Quarante-quatre ans

Publié le par Marie

Tiens regarde !

 Là c'est ma mamie en 1906 avec sa robe au-dessus du genou, les franges et la couronne de fleurs d'oranger, son beau sourire et Gaston bridé dans son col à manger de la tarte … ils se sont mariés le même jour que moi, non je me suis mariée à la même date qu'eux, en juillet, le 28.

 Tu veux que je te raconte tout : la préparation, la veille du grand jour, la cérémonie, le repas –  au fait je n'ai pas eu mon mot à dire pour le choix des plats, les deux familles se sont occupé de tout …

 Veux-tu  le menu, l'orage, la faiblesse parce qu'il était tard et j'avais faim …

 Veux-tu que je te raconte les signatures à la mairie dans la grande salle des mariages sous l'immense tapisserie et devant la cheminée François 1er, [à propos de François, c'est lui qui aurait dû être là et pas ailleurs, pour faire pareil que moi en plus]. Je peux te dire la veille et les mois précédents, l'Algérie, l'inquisition des services de police, la suspicion, l'avion manqué par ton grand-père et comment j'ai failli me marier avec un gendarme parce qu'il n'était pas arrivé …
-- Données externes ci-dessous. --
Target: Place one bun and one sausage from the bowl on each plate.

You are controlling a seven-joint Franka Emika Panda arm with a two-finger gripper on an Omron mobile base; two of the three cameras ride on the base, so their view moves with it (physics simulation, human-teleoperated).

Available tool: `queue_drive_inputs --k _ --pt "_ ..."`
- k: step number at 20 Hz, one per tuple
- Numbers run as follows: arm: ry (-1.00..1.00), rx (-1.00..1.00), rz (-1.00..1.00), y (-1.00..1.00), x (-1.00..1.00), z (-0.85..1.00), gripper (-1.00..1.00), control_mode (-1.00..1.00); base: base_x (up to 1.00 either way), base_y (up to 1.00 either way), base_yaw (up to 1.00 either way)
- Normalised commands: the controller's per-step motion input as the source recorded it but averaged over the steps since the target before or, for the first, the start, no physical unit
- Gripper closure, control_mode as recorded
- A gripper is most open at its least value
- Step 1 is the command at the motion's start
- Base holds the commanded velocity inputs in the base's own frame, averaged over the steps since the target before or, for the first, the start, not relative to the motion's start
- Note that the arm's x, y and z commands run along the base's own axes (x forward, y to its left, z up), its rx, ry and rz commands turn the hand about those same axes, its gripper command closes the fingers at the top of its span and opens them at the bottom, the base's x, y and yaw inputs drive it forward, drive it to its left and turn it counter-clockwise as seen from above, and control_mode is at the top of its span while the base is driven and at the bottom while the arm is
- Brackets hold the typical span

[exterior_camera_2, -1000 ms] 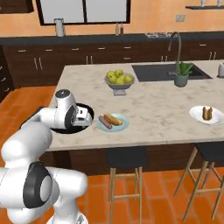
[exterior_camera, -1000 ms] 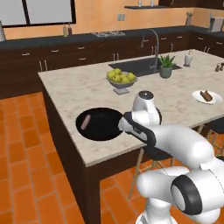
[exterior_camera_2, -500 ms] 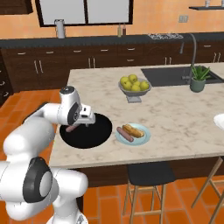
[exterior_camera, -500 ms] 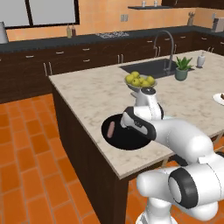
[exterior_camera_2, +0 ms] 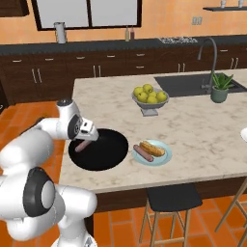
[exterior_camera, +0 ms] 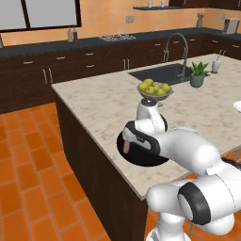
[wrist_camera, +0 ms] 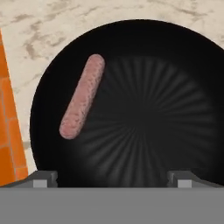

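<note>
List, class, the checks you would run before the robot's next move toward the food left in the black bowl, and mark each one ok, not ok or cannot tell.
1. A sausage lies in the black bowl: ok.
2. Nothing lies on or against the sausage: ok.
3. The hand is above the bowl, fingertips spread with nothing between them: ok.
4. The hand is centred over the sausage: not ok; in the hand view it lies off to the left.
5. The pale blue plate already holds one bun and one sausage: ok.
6. The other plate still needs a sausage: cannot tell.
</note>
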Motion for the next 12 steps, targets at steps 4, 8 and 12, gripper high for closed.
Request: queue_drive_inputs --k 4,8,12 --pt "0.07 0.13 -0.32 0.3 0.1 -0.27 -1.0 -1.0 0.0 0.0 0.0" --pt "0.07 0.28 -0.22 -0.02 0.46 -0.39 -1.0 -1.0 0.0 0.0 0.0" --pt "0.06 0.23 -0.07 -0.07 0.54 -0.36 -1.0 -1.0 0.0 0.0 0.0"
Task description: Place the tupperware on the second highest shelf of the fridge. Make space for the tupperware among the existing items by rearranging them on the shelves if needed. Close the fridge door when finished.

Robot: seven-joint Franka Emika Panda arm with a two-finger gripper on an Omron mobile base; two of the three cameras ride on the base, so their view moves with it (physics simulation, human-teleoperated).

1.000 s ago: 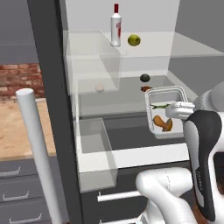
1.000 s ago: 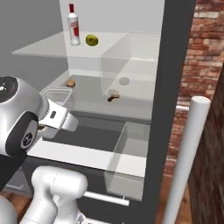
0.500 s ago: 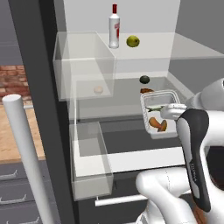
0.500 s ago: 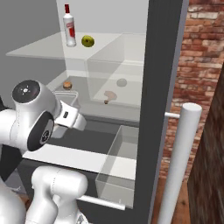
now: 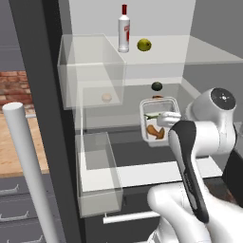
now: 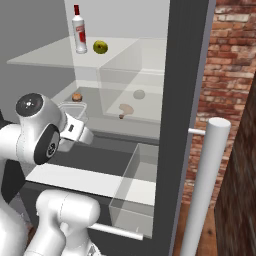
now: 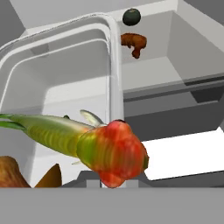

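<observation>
Left base view: fridge (image 5: 47, 57) open, white interior, brick wall left. Gripper (image 5: 167, 118) clamped on the tub (image 5: 156, 121) rim, held inside over the lower shelf. Bottle (image 5: 124, 29) and yellow fruit (image 5: 144, 45) on the shelf above it; dark fruit (image 5: 157, 86) just behind.

Right base view: tub (image 6: 75, 111) ahead of the gripper; the camera has shifted since before.

Hand view: tub wall (image 7: 114, 70) straight ahead, dark fruit (image 7: 131, 16) beyond.
</observation>
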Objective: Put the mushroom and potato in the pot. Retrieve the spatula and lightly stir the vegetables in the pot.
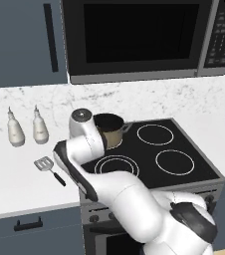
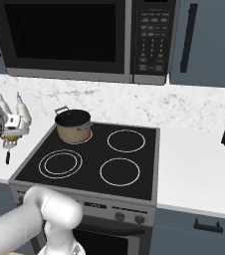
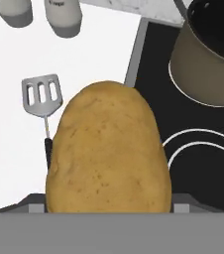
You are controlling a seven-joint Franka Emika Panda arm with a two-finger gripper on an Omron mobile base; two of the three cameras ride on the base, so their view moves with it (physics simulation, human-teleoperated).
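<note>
Tool [image 2: 11, 141] is clamped on the potato [image 3: 108, 151], jaws spread wide round it; in the hand view the potato sits right up against the lens, w/ the fingertips hidden behind it. In the right base view the tool hangs at the left edge, above the bench [image 2: 194, 164] just left of the stove [image 2: 92, 162], a bit of tan potato showing under the hand.

Below the potato in the hand view: spatula [image 3: 42, 94] flat on the white bench, slotted silver head toward the bottles, black handle running back under the potato. In the left base view the spatula [image 1: 49, 168] lies beside the stove's left edge, near the arm's elbow.

Pot [image 3: 208, 64] stands on the stove's rear-left burner, upright, dark inside; apart from the potato, up and right of it in the hand view. Left base view shows the pot [image 1: 109, 129] partly behind the arm; contents can't be told.

Two white bottles [image 1: 16, 129] stand side by side on the bench at the back wall, left of the stove. Microwave [image 2: 69, 40] hangs above.
</note>
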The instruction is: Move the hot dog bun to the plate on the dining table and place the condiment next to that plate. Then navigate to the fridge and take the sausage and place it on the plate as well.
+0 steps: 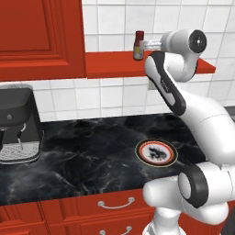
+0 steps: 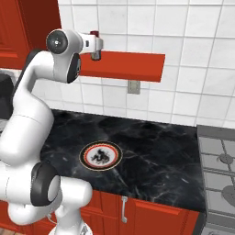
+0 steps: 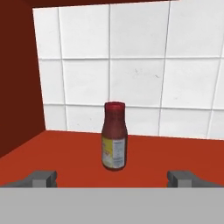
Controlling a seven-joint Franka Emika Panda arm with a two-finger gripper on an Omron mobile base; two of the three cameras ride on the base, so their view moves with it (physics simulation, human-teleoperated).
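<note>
The claw is raised level with the red wall shelf, its jaws spread as wide as they go and holding nothing; the two dark fingertips stand well apart on either side of the bottle. The condiment stands upright on that shelf just beyond the fingertips, between them but not touched, with white wall tiles behind it and a red cupboard side to its left. Below the shelf lies the black marble counter, carrying a small white plate with a dark and orange rim. A coffee machine sits at the counter's left end, and a stove at its right.
</note>
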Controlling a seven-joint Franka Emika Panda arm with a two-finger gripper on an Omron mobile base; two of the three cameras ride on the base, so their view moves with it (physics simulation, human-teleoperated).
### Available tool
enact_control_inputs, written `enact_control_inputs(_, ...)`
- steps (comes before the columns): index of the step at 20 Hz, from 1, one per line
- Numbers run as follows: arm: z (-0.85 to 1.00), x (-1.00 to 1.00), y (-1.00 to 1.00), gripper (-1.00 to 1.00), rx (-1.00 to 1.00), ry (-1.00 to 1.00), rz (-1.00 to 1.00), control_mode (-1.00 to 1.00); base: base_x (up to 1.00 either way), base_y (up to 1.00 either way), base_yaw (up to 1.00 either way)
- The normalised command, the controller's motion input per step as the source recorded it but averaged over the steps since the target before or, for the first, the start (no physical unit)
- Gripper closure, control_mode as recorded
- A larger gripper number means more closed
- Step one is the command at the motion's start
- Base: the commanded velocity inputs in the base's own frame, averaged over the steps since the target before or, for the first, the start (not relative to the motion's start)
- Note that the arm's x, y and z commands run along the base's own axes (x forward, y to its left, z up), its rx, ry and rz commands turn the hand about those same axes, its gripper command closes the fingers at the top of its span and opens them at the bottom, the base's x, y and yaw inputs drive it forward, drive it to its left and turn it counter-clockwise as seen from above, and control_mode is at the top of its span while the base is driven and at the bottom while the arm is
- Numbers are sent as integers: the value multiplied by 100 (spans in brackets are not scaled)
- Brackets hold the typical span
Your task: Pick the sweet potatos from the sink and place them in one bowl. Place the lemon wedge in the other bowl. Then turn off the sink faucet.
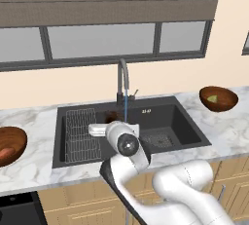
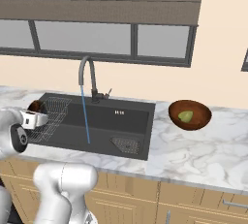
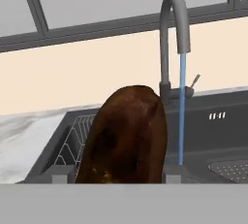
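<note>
- Claw point(image 3: 116, 174), in the hand view, partly closed and pinching the dark brown sweet potato point(image 3: 125, 138) between both tips, faucet point(image 3: 173, 39) running behind. Gripping across the thick middle; probably firm, light, a little slick when wet.
- Left base view: hovering over the sink point(image 1: 165, 114) beside the wire rack point(image 1: 80, 134); orange-red tuber point(image 1: 5, 154) lying in the left bowl point(image 1: 14, 139) on the table point(image 1: 228, 126).
- Right base view: lemon wedge point(image 2: 184, 116) sitting in the right bowl point(image 2: 190, 114); claw state hard to judge.
</note>
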Motion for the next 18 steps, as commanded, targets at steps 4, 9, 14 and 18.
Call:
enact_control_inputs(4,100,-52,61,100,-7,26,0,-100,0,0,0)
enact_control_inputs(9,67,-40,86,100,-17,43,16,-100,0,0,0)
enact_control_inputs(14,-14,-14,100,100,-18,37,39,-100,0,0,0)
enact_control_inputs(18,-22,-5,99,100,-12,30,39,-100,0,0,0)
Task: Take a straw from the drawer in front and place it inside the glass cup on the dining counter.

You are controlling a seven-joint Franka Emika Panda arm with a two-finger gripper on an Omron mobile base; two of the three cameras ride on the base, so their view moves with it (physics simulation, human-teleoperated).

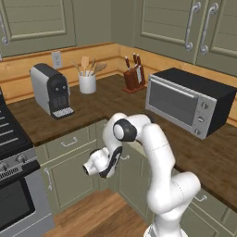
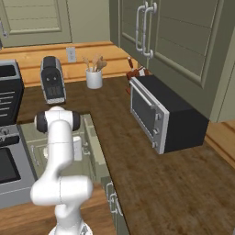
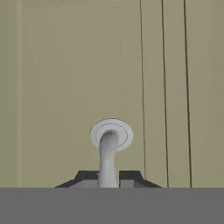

 Les cloches n'ont pas été sonnées à l'église parce que le curé ne savait pas si le marié était finalement rentré.

 Tu veux que …. pendant que je tiens dans mes mains la photo réalisée par l'artiste en renom, pas celle que ton arrière- grand'mère a distribué à la famille, non comme elle m'a dit : je n'avais pas besoin du souvenir-carton de ce qui doit être le plus beau jour de sa vie puisque j'y étais ! ce que tu vois là est une épreuve sans retouche.

 Cela veut dire quoi ? – c'est la vérité, rien que la vérité, pas d'artifice, pas de couleur non plus. C'est comme ça que j'étais. Le photographe m'avait fait retirer les chaussures, j'étais plus grande mais ça n'avait pas d'importance, rien n'a d'importance, rien.

Comment je le sais ? regarde c'est écrit dessus à l'encre violette, juste en travers de la robe et cette marque-là est impossible à effacer. Le Tipp-Ex n'existait pas en ce temps-là.

 Quatre marches à monter, le cortège s'ébranle. La mariée mince et pâle, encore plus blanche que la dentelle qui frôle son visage, un soupçon de couleur aux lèvres, gants de soie jusqu'aux coudes, un bouquet d'églantines à main droite, tient le bras de son père.

 Dame, il est bien fier au parterre de l'église, droit, le menton dressé, il marie la première ! Il a dû s'incliner et ce fut difficile mais comme elle est majeure, pauvre folle, il ne peut s'opposer, la garder plus longtemps. Sourire éclatant de bien courte durée.

 Arrivée presque au pied du fauteuil rouge et or, le velours tout lustré des cérémonies passées, Elle sent sous ses doigts le muscle qui se crispe, un léger tremblement pas vraiment maîtrisé. Il la laisse à sa place. Elle sans se retourner écoute la musique, les mouvements, les chaises, les talons, les enfants. Ils bavardent et rient un peu trop fort. Les parents les font taire.

 Puis Lui arrive au bras de sa mère. Alea jacta est, le sort en est scellé comme on dit en anglais. Un adieu à François. La liberté gagnée.